Moon also ordered his government Saturday to cooperate with the U.S. to install an advanced U.S. missile defense battery. The previous South Korean government had agreed to host the U.S. antimissile system, and the deployment was expedited as it became increasingly clear that Moon, who had vowed during the election campaign to review the process, was going to win.
The radar and launch system, along with two launchers, had been deployed and was operational before his election in May. But Moon professed anger when he discovered that four additional launchers had been moved into South Korea after his election without his knowledge. American analysts said a full battery consists of six launchers and that this had always been the agreement.
But after Friday night’s launch, Moon said he was willing to discuss the “temporary” deployment of the four additional launchers.
Moon’s actions signaled that the growing missile threat from North Korea was spurring an arms buildup in Northeast Asia. Japan earlier said it was considering buying ballistic missile defense systems from the United States.

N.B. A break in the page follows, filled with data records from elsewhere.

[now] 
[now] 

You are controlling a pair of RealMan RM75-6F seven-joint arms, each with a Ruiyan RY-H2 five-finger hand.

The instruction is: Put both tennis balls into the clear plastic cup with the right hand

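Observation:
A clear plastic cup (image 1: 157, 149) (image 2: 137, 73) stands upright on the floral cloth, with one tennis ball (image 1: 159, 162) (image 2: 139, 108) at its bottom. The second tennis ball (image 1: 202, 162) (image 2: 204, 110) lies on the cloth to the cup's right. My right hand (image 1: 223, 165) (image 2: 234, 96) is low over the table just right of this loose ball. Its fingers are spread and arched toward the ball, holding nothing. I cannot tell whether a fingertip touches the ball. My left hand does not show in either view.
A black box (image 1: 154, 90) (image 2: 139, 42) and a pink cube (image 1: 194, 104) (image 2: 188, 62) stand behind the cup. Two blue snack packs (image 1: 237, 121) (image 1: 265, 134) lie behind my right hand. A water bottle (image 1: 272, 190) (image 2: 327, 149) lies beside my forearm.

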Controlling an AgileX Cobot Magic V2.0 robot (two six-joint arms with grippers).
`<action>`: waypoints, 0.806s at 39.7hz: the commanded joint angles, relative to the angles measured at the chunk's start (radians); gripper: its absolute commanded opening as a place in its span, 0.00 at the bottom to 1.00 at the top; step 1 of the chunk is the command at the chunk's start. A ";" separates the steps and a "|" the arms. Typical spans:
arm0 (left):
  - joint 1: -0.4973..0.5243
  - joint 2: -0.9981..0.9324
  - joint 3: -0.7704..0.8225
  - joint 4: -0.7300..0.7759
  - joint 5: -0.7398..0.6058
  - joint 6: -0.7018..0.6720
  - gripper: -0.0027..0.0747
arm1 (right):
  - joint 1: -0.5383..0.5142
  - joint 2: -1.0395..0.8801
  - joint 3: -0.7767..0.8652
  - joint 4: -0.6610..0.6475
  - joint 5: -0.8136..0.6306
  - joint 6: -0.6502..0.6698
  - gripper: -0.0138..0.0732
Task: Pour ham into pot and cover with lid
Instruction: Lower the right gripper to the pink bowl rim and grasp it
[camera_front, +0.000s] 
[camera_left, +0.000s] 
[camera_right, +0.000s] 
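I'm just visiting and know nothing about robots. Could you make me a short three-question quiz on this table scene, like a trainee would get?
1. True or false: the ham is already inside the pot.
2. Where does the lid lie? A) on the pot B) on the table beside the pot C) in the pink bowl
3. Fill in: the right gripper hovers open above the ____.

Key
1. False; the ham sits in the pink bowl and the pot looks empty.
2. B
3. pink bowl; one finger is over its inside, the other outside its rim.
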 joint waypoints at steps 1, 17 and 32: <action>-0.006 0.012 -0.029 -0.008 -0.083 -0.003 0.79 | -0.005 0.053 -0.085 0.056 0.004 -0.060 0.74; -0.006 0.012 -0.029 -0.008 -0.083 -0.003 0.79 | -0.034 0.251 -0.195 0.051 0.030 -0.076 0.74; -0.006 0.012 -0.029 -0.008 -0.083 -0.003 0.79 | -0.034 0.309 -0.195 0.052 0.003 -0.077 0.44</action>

But China has adamantly opposed installing the missile defense system in South Korea, arguing that it would only make tensions with North Korea more volatile and could undermine China’s own nuclear deterrent by giving the U.S. another means to monitor its missiles.
CHINA WEIGHS IN
On Saturday, the Chinese Ministry of Foreign Affairs condemned the resumed deployment of the missile defense system.
“China is gravely concerned with the course of action taken by South Korea,” a spokesman for the Foreign Ministry, Geng Shuang, said in the statement. “Deploying [the defense system] won’t solve South Korea’s security concerns, won’t solve the related issues on the Korean Peninsula and will only further complicate issues.”
In Washington, Trump accused China of failing to curb North Korea’s aggression and signaled that he would restrict trade with Beijing as a consequence.
“I am very disappointed in China,” Trump said in a Saturday night post on Twitter. “Our foolish past leaders have allowed them to make hundreds of billions of dollars a year in trade, yet they do NOTHING for us with North Korea, just talk. We will no longer allow this to continue.”
“China could easily solve this problem!” Trump wrote.
The test Friday night left little doubt that North Korea, although cut off from most of the global economy and hit with several rounds of U.N. sanctions, is getting closer to its goal of arming itself with longrange missiles that can deliver nuclear warheads to the U.S.
“U.S. policy for 21 years has been to prevent this day from coming, and now it has,” said Adam Mount, a senior fellow at the Center for American Progress in Washington, referring to the North’s latest ICBM test. “North Korea didn’t test an ICBM to launch a bolt from the blue against Washington. They’re hoping to split the United States from its allies.”
North Korea first tested its ICBM, the Hwasong-14, on July 4, although in that earlier launching, it did not demonstrate the missile’s full range.
At the U.N. Security Council, Washington is urging China and Russia to agree to a new set of economic sanctions against North Korea, including severely curtailing the country’s access to oil supplies from the outside. China and Russia supply nearly all of North Korea’s oil imports and host tens of thousands of North Korean workers. The bulk of the workers’ earnings end up in the coffers of the North Korean leadership, according to human rights groups and defectors.